**WHAT THIS TASK INVOLVES**. Hunt through the lines below for the string "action" and copy each one that has it.

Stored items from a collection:

+++

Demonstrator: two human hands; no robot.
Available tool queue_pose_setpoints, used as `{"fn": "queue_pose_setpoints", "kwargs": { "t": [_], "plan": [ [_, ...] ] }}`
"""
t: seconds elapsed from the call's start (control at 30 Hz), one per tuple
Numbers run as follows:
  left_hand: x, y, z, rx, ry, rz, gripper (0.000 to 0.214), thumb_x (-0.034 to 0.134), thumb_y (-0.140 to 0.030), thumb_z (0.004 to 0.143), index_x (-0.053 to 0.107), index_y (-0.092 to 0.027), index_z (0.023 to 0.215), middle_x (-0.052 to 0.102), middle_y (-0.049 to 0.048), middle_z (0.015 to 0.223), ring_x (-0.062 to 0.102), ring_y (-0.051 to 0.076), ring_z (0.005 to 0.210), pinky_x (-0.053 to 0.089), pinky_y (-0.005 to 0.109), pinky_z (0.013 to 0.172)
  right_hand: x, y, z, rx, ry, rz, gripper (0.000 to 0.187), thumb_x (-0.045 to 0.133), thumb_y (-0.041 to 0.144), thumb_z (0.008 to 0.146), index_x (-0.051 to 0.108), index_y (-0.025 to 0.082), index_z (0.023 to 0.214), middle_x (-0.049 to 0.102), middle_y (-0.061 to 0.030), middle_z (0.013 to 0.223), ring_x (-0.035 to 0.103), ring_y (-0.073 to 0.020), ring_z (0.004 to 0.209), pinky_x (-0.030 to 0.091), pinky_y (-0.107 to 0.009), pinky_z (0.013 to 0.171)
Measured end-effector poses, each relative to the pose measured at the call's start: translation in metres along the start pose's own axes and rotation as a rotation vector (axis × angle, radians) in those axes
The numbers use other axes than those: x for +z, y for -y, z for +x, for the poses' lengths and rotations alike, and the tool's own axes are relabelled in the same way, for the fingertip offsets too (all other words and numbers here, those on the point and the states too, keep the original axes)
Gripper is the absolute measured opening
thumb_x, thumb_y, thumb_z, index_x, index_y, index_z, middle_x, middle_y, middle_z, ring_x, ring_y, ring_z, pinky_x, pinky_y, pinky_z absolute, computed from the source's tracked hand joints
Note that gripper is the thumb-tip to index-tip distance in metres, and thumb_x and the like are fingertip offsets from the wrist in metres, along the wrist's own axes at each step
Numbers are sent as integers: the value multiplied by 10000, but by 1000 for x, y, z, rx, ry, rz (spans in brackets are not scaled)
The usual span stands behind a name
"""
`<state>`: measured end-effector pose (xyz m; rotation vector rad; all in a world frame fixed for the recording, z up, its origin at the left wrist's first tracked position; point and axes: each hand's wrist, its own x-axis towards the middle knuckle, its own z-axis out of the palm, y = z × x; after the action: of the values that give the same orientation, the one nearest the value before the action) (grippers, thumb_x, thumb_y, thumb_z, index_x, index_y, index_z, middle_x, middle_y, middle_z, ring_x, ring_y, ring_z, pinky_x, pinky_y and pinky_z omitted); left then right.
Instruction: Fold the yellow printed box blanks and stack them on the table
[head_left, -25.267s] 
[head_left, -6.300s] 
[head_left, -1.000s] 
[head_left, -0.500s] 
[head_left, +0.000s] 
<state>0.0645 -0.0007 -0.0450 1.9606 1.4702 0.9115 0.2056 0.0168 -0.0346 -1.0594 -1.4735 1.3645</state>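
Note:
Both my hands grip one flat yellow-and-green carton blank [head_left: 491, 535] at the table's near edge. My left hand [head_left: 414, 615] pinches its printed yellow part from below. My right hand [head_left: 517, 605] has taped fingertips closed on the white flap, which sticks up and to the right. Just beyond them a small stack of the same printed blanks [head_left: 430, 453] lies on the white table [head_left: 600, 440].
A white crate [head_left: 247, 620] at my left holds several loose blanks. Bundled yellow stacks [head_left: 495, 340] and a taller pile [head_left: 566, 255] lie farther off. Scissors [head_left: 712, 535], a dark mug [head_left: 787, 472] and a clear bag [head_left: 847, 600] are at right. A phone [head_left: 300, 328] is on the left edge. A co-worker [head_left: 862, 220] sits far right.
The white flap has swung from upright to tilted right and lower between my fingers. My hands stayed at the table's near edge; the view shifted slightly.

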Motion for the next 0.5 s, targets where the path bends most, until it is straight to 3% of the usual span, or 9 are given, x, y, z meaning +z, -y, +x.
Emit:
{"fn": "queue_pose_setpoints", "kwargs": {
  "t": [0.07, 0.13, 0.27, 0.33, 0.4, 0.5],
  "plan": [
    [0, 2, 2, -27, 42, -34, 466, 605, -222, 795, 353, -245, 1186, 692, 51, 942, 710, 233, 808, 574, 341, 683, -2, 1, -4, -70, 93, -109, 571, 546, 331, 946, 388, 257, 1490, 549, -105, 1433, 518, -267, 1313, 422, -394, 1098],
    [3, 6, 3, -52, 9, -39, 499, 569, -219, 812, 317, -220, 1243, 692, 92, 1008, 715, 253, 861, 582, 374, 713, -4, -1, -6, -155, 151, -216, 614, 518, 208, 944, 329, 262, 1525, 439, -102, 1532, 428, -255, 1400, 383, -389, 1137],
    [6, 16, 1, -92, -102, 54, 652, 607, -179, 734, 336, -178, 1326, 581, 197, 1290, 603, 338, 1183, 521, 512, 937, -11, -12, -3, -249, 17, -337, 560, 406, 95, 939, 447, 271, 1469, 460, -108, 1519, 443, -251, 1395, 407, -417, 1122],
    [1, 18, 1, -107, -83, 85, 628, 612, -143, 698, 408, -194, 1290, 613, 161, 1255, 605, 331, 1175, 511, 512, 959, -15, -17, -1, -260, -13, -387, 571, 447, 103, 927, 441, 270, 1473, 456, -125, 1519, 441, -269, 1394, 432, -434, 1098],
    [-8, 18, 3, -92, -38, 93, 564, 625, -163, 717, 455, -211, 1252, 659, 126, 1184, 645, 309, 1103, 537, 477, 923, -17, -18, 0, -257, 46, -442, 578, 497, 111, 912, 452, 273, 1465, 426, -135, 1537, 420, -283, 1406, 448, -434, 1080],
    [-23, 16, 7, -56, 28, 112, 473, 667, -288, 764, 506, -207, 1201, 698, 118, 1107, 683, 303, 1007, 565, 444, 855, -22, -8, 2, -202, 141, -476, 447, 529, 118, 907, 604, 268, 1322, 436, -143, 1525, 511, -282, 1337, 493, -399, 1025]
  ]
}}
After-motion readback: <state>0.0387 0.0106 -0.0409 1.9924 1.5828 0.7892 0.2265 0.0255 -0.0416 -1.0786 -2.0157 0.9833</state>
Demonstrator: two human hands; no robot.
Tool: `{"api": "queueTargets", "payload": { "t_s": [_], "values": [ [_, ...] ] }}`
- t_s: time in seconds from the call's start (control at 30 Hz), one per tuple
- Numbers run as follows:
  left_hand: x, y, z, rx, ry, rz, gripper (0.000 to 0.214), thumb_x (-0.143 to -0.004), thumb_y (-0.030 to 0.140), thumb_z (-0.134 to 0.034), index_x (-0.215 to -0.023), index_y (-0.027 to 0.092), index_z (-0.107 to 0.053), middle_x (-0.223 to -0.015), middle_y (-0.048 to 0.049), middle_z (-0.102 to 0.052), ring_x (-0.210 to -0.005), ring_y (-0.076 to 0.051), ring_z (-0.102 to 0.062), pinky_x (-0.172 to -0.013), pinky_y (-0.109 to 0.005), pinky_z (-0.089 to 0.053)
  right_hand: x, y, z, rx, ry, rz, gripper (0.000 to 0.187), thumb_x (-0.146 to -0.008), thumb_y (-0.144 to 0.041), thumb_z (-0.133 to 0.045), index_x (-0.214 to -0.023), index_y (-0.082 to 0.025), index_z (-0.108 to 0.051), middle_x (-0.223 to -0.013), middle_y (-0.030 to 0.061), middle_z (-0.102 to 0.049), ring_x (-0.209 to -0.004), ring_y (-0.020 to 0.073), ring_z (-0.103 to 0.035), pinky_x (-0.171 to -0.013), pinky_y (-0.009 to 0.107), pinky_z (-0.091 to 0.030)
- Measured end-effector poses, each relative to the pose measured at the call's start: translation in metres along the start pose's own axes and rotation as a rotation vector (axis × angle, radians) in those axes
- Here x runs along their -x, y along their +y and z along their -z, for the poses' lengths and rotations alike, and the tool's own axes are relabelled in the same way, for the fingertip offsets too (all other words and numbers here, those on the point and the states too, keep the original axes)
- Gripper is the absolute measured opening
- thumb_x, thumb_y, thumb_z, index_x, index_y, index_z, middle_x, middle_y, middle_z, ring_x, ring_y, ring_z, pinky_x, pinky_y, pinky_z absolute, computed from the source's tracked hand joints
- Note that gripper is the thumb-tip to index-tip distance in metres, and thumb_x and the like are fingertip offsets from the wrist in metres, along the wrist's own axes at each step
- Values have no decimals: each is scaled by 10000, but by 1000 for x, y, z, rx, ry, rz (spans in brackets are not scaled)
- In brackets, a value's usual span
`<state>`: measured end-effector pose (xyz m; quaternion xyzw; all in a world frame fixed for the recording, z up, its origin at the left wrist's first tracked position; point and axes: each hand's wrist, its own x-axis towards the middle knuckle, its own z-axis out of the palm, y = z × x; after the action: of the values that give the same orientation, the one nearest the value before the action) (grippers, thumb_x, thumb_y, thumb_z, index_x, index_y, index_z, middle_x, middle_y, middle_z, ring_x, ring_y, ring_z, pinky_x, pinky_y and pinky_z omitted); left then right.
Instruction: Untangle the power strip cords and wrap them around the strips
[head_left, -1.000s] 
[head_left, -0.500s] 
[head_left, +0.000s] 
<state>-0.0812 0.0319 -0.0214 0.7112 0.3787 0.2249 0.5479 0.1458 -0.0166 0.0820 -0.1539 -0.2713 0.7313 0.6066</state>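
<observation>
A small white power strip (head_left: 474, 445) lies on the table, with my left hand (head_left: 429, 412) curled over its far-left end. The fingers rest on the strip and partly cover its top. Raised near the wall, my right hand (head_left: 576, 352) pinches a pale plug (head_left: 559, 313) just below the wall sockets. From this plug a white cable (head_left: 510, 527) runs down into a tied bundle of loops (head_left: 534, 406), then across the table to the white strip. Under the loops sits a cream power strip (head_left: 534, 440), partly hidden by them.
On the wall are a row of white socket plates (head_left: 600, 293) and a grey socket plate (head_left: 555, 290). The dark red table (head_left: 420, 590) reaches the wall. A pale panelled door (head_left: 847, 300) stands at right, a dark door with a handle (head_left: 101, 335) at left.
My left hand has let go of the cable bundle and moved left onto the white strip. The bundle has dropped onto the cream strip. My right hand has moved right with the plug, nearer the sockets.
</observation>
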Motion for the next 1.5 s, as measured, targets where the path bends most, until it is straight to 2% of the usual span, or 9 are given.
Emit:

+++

**RESULT**.
`<state>`: measured end-effector pose (xyz m; rotation vector rad; all in a world frame fixed for the recording, z up, its origin at the left wrist's first tracked position; point and axes: each hand's wrist, its own x-axis towards the middle knuckle, its own z-axis out of the palm, y = z × x; after the action: of the values that give the same orientation, the one nearest the value before the action) (grippers, thumb_x, thumb_y, thumb_z, index_x, index_y, index_z, middle_x, middle_y, middle_z, ring_x, ring_y, ring_z, pinky_x, pinky_y and pinky_z omitted); left then right.
`<state>`: measured end-effector pose (xyz m; quaternion xyzw; all in a world frame fixed for the recording, z up, its origin at the left wrist's first tracked position; point and axes: each hand's wrist, its own x-axis towards the middle knuckle, its own z-axis out of the palm, y = z × x; after the action: of the values that give the same orientation, the one nearest the value before the action) (grippers, thumb_x, thumb_y, thumb_z, index_x, index_y, index_z, middle_x, middle_y, middle_z, ring_x, ring_y, ring_z, pinky_x, pinky_y and pinky_z omitted); left then right.

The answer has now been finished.